The parties dispute whether Plaintiffs' allegations fall within the scope of the Federal Meat Inspection Act's preemption clause. Defendants argue Plaintiffs' allegations are within the scope of the Act because they "touch upon issues" for which the Food Safety and Inspection Service has issued regulations. ECF No. 15-1 at 8. Defendants identify at least three federal regulations the Food Safety and Inspection Service has promulgated concerning "infectious diseases." See id. at 7-8 (citing 9 C.F.R. §§ 416.5(c), 415.5(b), 381.45). Defendants argue Plaintiffs' claims seek to impose "additional and/or different requirements" to these existing regulations. Id. at 9. Defendants argue Plaintiffs' allegations regarding Defendants' failure to take adequate measures to reduce the spread of COVID-19 seek to impose requirements on slaughterhouses that "go beyond the requirements issued by" the Food Safety and Inspection Service. Id. at 23-30. As such, Defendants argue Plaintiffs' claims are preempted by the Act. Id.
Plaintiffs, in response, argue their claims do not fall within the scope of the Act's preemption clause. See ECF No. 18 at 10-13. Plaintiffs contend their claims are not preempted because the Act "does not address anything related to workplace safety or virus control measures." Id. at 12. Plaintiffs rely on two cases from the Northern District of Iowa to support their argument. See id. at 11-13 (citing Buljic v. Tyson Foods, Inc., No. 20-CV-2055-LRR, 2020 WL 13042580 (N.D. Iowa Dec. 28, 2020); Fernandez v. Tyson Foods, Inc., 509 F. Supp. 3d 1064 (N.D. Iowa 2020)). Plaintiffs maintain these cases were affirmed by the Eighth Circuit Court of Appeals and are binding on the Court's analysis in the present case. Id. at 13.

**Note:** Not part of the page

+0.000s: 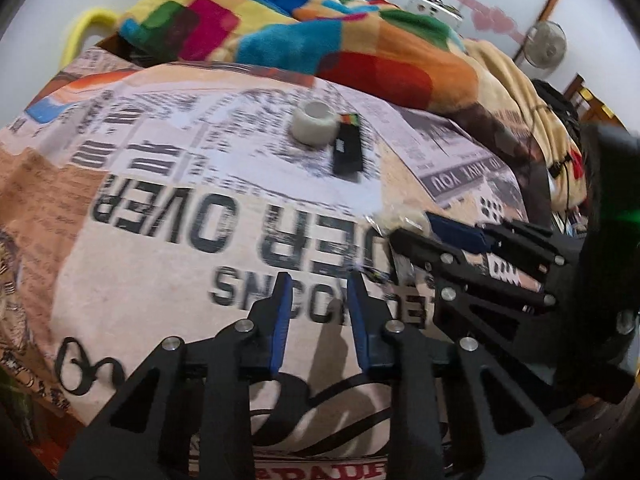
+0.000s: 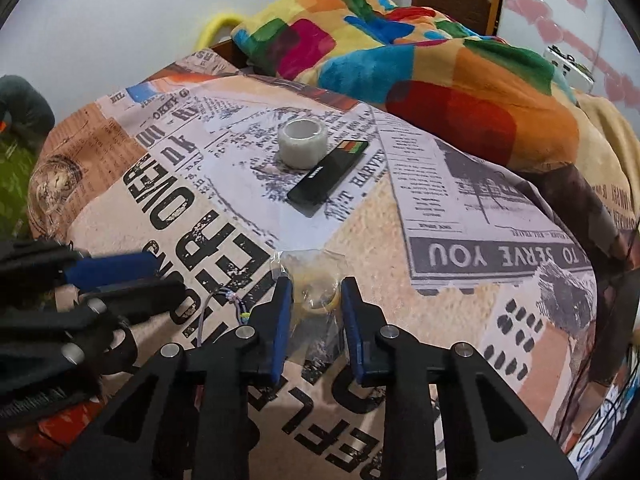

In both Buljic and Fernandez, the plaintiffs brought claims for gross negligence and fraudulent misrepresentation on behalf of employees who died after allegedly contracting COVID-19 at Tyson meatpacking facilities. See Buljic, 2020 WL 13042580, at *2; Fernandez, 509 F. Supp. 3d at 1069-72. Tyson argued the plaintiffs' claims were preempted by the Federal Meat Inspection Act. See Buljic, 2020 WL 13042580, at *9; Fernandez, 509 F. Supp. 3d at 1077-78. Tyson—relying on several of the same regulations identified by Defendants here—argued the plaintiffs' allegations fell within the scope of the Federal Meat Inspection Act. See Buljic, 2020 WL 13042580, at *15 (citing Defs.' Resist. Pl.'s Mot. Remand 16, Fernandez v. Tyson Foods, Inc., No. 6:20-cv-02079-LRR-KEM (N.D. Iowa Nov. 16, 2020), ECF No. 31 (citing 9 C.F.R. §§ 416.5(c), 416.5(b), 381.36(f)(1)(vi))); Fernandez, 509 F. Supp. 3d at 1083 (citing same). The Northern District of Iowa was unconvinced. See Buljic, 2020 WL 13042580, at *15; Fernandez, 509 F. Supp. 3d at 1083. In both cases, the court found it "difficult to see how these regulations relate to the tort claims alleged in Plaintiff's Petition or the issues raised by the coronavirus pandemic." Buljic, 2020 WL 13042580, at *15; Fernandez, 509 F. Supp. 3d at 1083. The Eighth Circuit affirmed the Fernandez and Buljic decisions on other grounds and did not address Federal Meat Inspection Act preemption. See Buljic v. Tyson Foods, Inc., 22 F.4th 730, 742 (8th Cir. 2021) (finding case not eligible for removal under federal officer removal statute).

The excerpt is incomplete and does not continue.